Manuel Valls se ha presentado oficialmente para alcalde de Barcelona, con lo cual puede considerarse que ya se ha abierto la veda para sus enemigos políticos, que son muchos y variados. De aquí a mayo del año que viene, la cosa irá arreciando, pero, de momento, nuestro hombre ya se ha llevado algunos capones metafóricos. Josep Ramoneda lo definía en una columna de El País como un juguete roto; o sea, como si hablara de Urtain, el morrosko de Cestona, o de Poli Díaz, el Potro de Vallecas. El otro día vi por la tele a una lumbrera de Barcelona en Comú --no me quedé con su nombre, solo recuerdo que era rollizo y con barba-- que tildaba a Valls de fracasado, como si él fuese una estrella rutilante del firmamento político catalán, español y europeo. Ada Colau también ha echado su cuarto a espadas, calificándolo de candidato de las élites. Y a partir de ahora, vamos a ver cómo a Valls me lo tildan de facha, españolista, botifler, candidato del Ibex 35 y demás conceptos sobados pero que nunca pasan de moda. La figura del perdonavidas va a vivir una edad de oro.
Hace falta cuajo para tachar de fracasado a un tipo que ha sido ministro del Interior y primer ministro del país de al lado. Sobre todo, cuando quien lo hace es un mindundi como el barbudo de Barcelona en Comú. En todo caso, Valls es un político cuya carrera se ha terminado en Francia --los socialistas lo detestan y Macron no quiere saber nada de él-- y cambia de país para continuar ejerciendo el oficio que eligió para llegar a fin de mes. Nació en Barcelona y está en su derecho de aspirar a la alcaldía (¿no tiene París una alcaldesa gaditana?). Su experiencia como ministro del Interior le podría ser muy útil a esta ciudad que se degrada a ojos vistas sin que el buenismo comunero solucione nada; y, en cualquier caso, debería recibírsele como un adversario político, no como un enemigo de Cataluña, que es la imagen que quieren trasladar los nacionalistas.
Manuel Valls se siente barcelonés, catalán, español, francés y europeo. Si quitamos lo de francés, hay mucha gente en Barcelona que se considera exactamente así. Lamentablemente, en Cataluña las elecciones ya no funcionan a la manera tradicional, como una pugna entre la izquierda y la derecha, pues la tabarra permanente de los independentistas ha conseguido que todo se haya de discutir desde una óptica de pertenencia a una de las dos comunidades en que Pujol, Mas, Torra y el enjaulado mosén Junqueras --con la complicidad por incomparecencia de la izquierda-- han convertido al paisito. En las últimas autonómicas se vio clarísimo: los separatistas por un lado y Arrimadas por el otro. Se acabaron las sutilezas y todas nuestras elecciones van a ir del mismo palo durante mucho tiempo, pues Borrell y Puchi coinciden en señalar que este desastre no se soluciona, en una u otra dirección, antes de veinte o treinta años.

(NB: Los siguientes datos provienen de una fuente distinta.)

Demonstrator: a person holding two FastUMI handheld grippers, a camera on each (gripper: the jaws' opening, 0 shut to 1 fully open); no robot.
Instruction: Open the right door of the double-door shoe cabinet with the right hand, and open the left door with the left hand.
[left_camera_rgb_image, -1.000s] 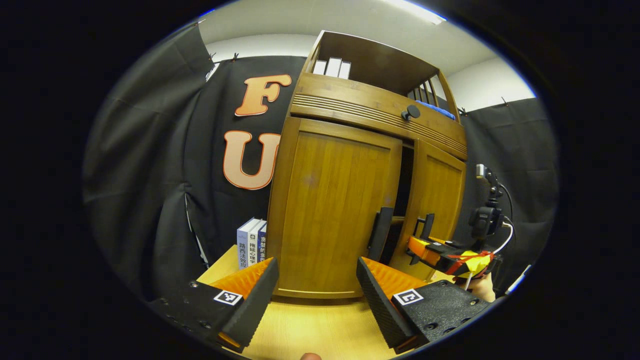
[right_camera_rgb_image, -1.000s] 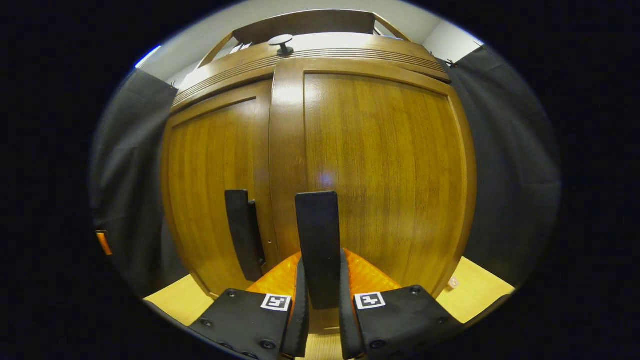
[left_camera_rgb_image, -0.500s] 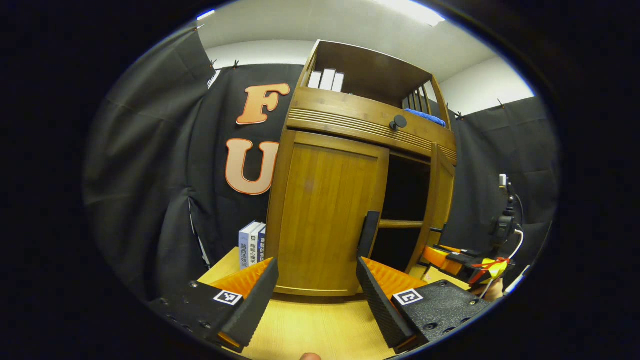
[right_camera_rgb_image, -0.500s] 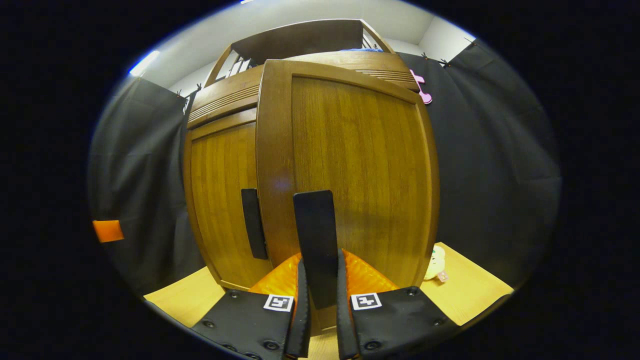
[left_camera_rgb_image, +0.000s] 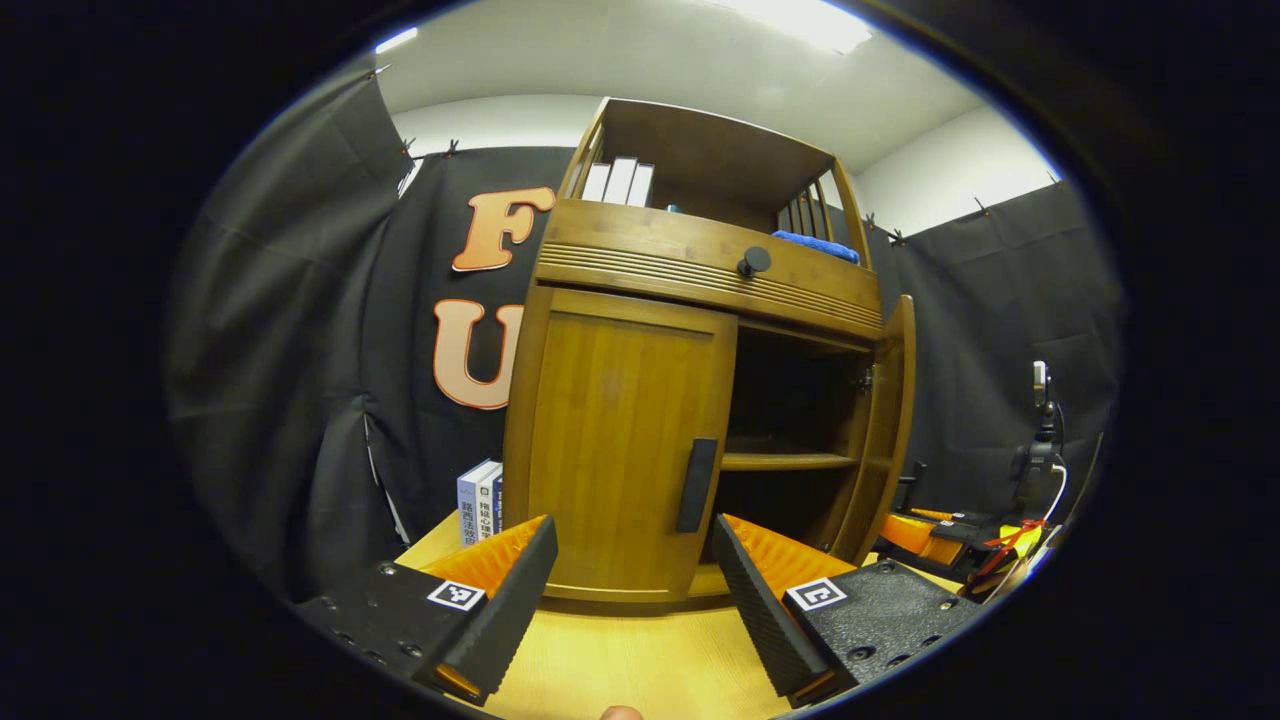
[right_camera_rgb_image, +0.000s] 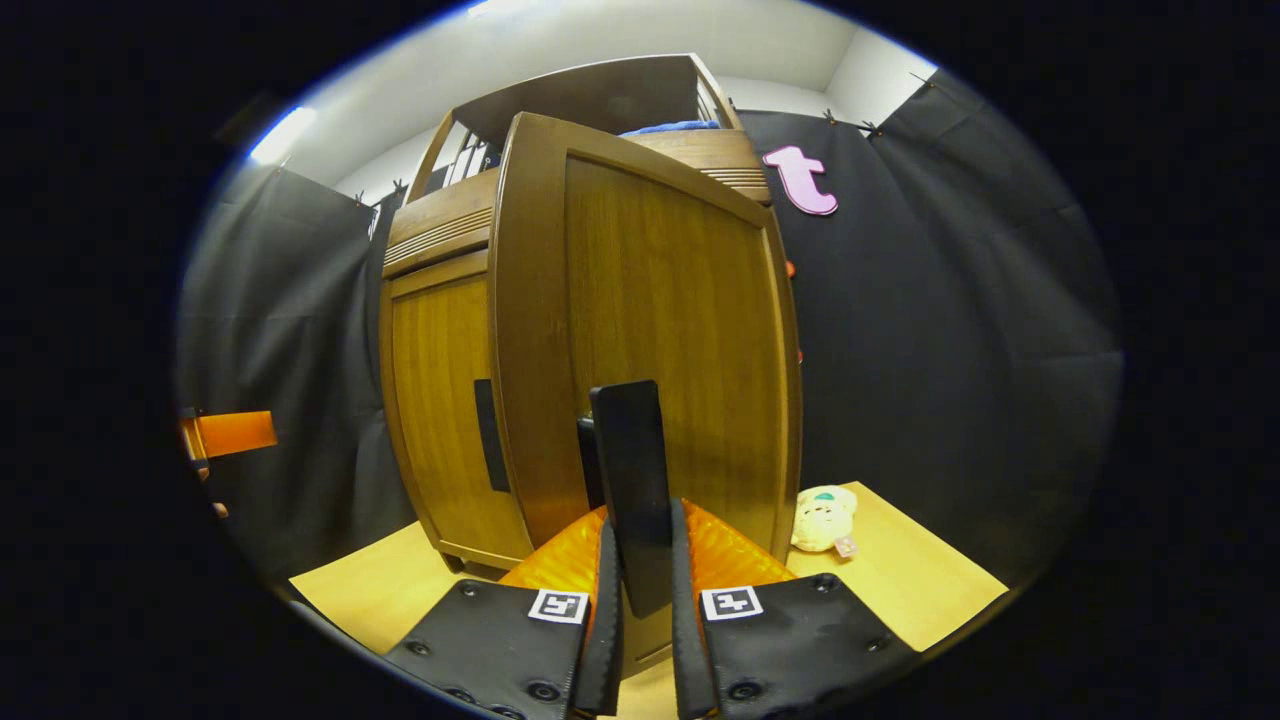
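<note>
Cabinet (left_camera_rgb_image: 620, 440) stands on the table (left_camera_rgb_image: 620, 670), toward its back edge. Its right door (right_camera_rgb_image: 660, 330) is swung well out; the right gripper (right_camera_rgb_image: 640, 600) pinches that door's handle (right_camera_rgb_image: 630, 480) between both fingers. The left door (left_camera_rgb_image: 615, 450) is shut, its handle (left_camera_rgb_image: 696, 485) by the inner edge. The left gripper (left_camera_rgb_image: 630, 590) hangs near it, fingers wide. The doors look stiff and hinged, likely light to swing; the slim upright handle is the place to grip.

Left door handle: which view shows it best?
The left gripper view. The left door handle faces the camera, unobstructed, between the left hand-held gripper fingers on the closed left door. In the right gripper view it is a thin strip at an angle beside the open right door.
</note>
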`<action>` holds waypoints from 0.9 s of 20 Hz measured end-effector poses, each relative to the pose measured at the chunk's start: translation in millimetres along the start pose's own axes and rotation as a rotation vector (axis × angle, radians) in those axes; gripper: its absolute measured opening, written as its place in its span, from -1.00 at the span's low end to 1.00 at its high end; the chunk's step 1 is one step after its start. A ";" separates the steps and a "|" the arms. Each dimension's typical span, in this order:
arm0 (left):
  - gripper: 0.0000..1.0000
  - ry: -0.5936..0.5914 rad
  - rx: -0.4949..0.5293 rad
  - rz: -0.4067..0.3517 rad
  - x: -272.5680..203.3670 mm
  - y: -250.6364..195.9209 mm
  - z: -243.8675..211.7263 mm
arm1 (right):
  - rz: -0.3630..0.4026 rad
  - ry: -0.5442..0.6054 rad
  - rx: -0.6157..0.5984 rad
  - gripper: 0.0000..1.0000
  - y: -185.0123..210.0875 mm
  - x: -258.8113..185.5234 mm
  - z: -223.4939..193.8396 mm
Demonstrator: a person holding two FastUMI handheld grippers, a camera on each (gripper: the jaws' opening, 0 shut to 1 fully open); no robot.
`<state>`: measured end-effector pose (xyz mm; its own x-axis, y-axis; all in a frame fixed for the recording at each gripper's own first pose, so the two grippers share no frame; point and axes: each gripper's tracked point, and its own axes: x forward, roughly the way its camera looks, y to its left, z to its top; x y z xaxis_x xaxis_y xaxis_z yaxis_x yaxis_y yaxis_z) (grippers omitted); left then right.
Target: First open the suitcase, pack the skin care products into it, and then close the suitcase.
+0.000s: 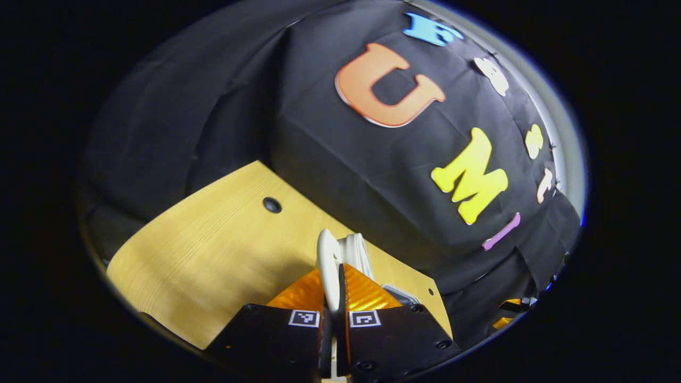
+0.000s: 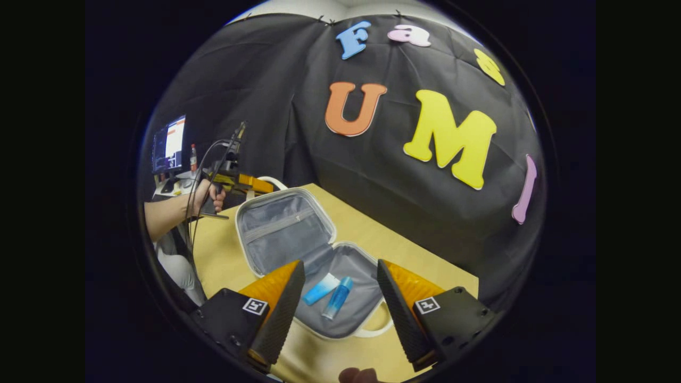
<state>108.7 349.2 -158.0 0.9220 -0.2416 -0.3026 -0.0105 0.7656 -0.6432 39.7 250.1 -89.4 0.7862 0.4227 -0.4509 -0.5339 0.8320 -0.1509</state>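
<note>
On the bench: an open suitcase lies on the wooden bench, near its far edge along the black cloth wall.
Suitcase lid: raised and tilted back toward the bench's left side — grey lining with a zipped pocket faces the right gripper view.
Suitcase base: flat on the bench, grey inside, with a white handle at its near rim.
Skin care products: a blue tube and a blue bottle lie side by side in the base, close together; whether they touch I cannot tell.
Right hand-held gripper: released, its fingers spread wide and hovering above the near rim of the base, the two products seen between them, nothing gripped.
Left hand-held gripper: clenched on the white rim of the lid, the fingers pressed close on either side of it — a second white edge stands just behind.
Left hand-held gripper from afar: in the right gripper view it sits at the top edge of the lid, held by a hand at the bench's left side.
Bench top: a small dark hole shows on the bare wood beyond the lid.
Background: a monitor and a small bottle stand on a desk past the bench's left end.
</note>
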 end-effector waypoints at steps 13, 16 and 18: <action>-0.87 -0.108 0.367 0.111 -19.6 -175.8 -36.5 | -0.225 -0.138 0.198 0.63 -123.2 -81.8 -52.5; -0.87 -0.101 0.427 0.171 -3.5 -208.2 -52.9 | -0.275 -0.117 0.261 0.63 -153.2 -86.8 -75.2; -0.88 -0.095 0.446 0.222 9.6 -225.0 -65.2 | -0.295 -0.094 0.281 0.63 -166.7 -93.3 -91.5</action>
<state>94.7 135.7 -62.0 0.9476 -0.0045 -0.3195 -0.0633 0.9774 -0.2015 26.9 39.0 -102.6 0.9247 0.1720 -0.3397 -0.1862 0.9825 -0.0093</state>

En ese sentido, la actitud tiquismiquis del PSC y del PP --un partido al que cada día vota menos gente y otro que está a punto de desaparecer del Parlament-- frente a Valls y la ominosa presencia de Ciudadanos sería más normal en una situación política normal, en la que las diferencias entre izquierda derecha y los matices en cada posición fuesen posibles. Es muy triste, pero no vivimos una situación normal. A un lado están los separatistas y al otro, los constitucionalistas. La sociedad barcelonesa --y la catalana-- está partida por la mitad y la izquierda y la derecha se desdibujan por culpa de los separatistas (no hay más que ver la amistad entrañable que ha surgido entre Puchi y Valtònyc: estoy a la espera de un videoclip conjunto en el que canten aquello tan bonito de los Sex Pistols que empezaba con lo de I am the Antichrist, I am an anarchist).
Los procesistas nos han empujado a una política de bloques y una actitud de o nosotros o ellos. Un asco, de acuerdo, pero así está el patio. Y en ese patio, la candidatura transversal de Manuel Valls nos parece muy razonable a bastantes. Esperemos que a Rivera no le salgan los celitos y le dé por ejecutar a su patrocinado: no sería el primero.